INSTRUCTIONS FOR THE TASK: With the pictures left aside, write out exactly the lines of the listing below from the line with "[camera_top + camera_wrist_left" to the line with "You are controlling", both included, and only those.

INPUT DATA:
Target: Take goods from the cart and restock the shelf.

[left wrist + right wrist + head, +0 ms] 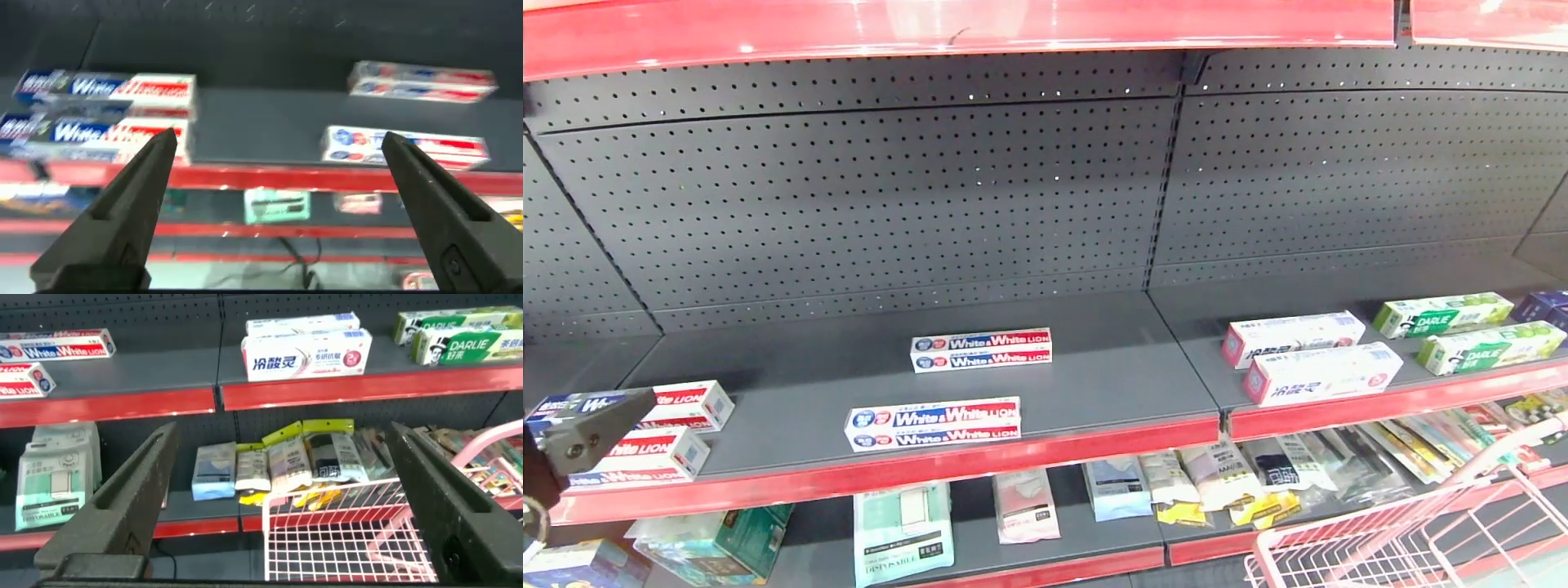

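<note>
A dark pegboard back panel rises behind the shelf, and a red upper ledge runs across 12 o'clock of the head view. On the tier below, toward 6 o'clock, lie a mint-green pack and a row of small flat packets, with teal cartons at 7 o'clock. The pink wire cart sits at 5 o'clock, its rim in front of that lower tier; in the right wrist view its mesh shows close beyond the right gripper, between it and the shelving. The right gripper's fingers are spread wide with nothing between them. The left gripper hangs at 8 o'clock, just in front of the shelf's red front rail. It is likewise spread apart and holds nothing, and one finger overlaps the left pair of toothpaste boxes. The goods on the shelf are long, flat cartons lying lengthwise in pairs, one behind the other. The left pair and a centre pair are white with red and blue bands. At 3 o'clock lies a pink-and-white pair, and nearer the right edge a green pair with a purple box just beyond it. The centre pair lies well apart from its neighbours.
</note>
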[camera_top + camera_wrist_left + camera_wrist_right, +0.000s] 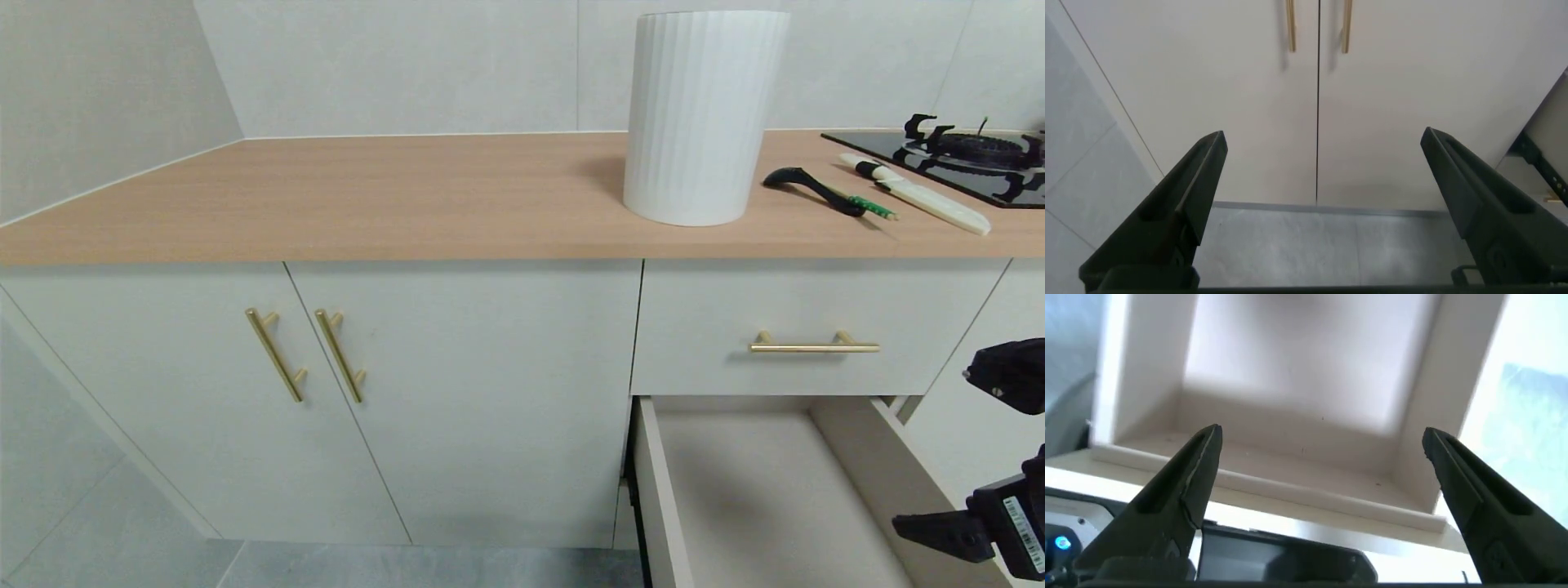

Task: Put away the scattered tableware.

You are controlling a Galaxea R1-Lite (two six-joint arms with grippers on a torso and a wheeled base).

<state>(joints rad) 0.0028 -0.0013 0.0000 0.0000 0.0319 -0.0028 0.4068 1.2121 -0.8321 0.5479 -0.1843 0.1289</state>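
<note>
Three loose pieces lie on the surface (367, 196) at the upper right of the head view: a black utensil (812, 189), a thin green-handled piece (872, 207) touching its handle end, and a white knife (918, 194) just beside them on the gas hob (963, 155) side. None is in the open drawer (653, 490) at the lower right.

Left gripper (1323, 133): fingers (1184, 204) wide, holding nothing, low in front of the cabinet doors (457, 392). Right gripper (1320, 433): fingers (1176, 498) wide, holding nothing, over the open drawer.

Risks, as I judge them:
- All three pieces lie flat and thin, so the fingers may scrape the surface or shove a piece instead of gripping it.
- Black utensil and green-handled piece touch, so lifting one may drag the other.
- Ribbed white container (700, 114) stands just left of the black utensil; a sideways swing could knock it.
- Knife is near the hob edge, and a push could slide it onto the glass or against the pan supports.
- Right arm coming up from the drawer could catch the upper drawer handle (814, 347) or the front lip of the surface.

Room: tight between the container and the hob. It is wider along the front edge below the pieces and across the surface left of the container. The drawer interior gives broad room for a drop.
</note>
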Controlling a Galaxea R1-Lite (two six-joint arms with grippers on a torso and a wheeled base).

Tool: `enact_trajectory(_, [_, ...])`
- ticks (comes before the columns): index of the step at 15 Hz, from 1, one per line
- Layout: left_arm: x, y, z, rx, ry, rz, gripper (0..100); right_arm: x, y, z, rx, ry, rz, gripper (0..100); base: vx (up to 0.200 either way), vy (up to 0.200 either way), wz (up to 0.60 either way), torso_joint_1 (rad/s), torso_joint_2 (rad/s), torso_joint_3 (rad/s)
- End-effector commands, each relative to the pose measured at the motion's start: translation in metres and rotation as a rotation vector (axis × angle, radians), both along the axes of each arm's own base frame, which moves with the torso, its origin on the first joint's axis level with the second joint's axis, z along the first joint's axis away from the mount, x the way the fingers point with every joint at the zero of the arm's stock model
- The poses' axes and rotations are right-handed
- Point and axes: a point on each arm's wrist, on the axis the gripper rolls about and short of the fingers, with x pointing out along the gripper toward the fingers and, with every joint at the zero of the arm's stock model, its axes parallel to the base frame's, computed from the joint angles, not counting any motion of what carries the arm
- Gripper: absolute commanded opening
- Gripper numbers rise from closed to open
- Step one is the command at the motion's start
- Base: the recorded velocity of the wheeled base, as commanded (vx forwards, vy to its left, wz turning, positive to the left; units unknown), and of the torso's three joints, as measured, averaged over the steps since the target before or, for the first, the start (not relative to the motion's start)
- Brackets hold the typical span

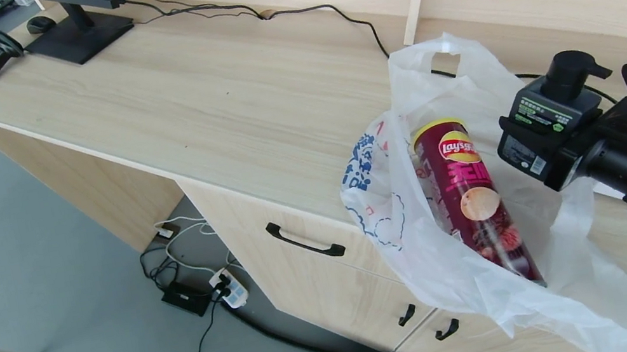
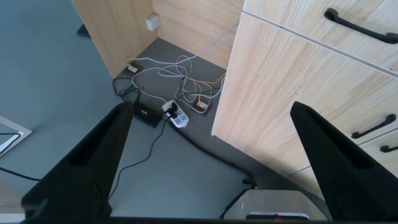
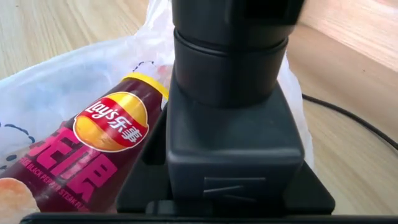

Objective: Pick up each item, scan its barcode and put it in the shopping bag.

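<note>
The black square pump bottle [image 3: 233, 143] sat pinched at its lower body between the jaws of the right gripper [image 1: 576, 165]. Its long axis ran in line with the wrist, and its pump head pointed up and away from it. It hung over the open mouth of the translucent white plastic shopping bag [image 1: 397, 213] on the light wooden counter [image 1: 210, 104], just right of the dark red chip can [image 1: 471, 193] lying inside. The left gripper [image 2: 211, 112] hung with jaws spread and nothing between them, over the grey floor [image 2: 74, 81].
</note>
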Motion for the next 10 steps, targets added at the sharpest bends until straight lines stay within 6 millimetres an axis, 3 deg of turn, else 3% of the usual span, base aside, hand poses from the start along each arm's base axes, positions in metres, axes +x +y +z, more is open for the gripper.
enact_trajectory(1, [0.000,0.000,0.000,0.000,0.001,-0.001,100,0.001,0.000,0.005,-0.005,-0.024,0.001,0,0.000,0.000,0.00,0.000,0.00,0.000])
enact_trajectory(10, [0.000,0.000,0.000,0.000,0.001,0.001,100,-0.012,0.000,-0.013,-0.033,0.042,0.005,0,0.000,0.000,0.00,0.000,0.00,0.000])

TASK OUTPUT:
[camera_top + camera_wrist_left + camera_wrist_right, +0.000s] 

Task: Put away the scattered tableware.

You are controlling a Galaxea R1-Lite (two six-joint arms with grippers on a torso and a wheeled base).

No further output is required, since the answer is complete.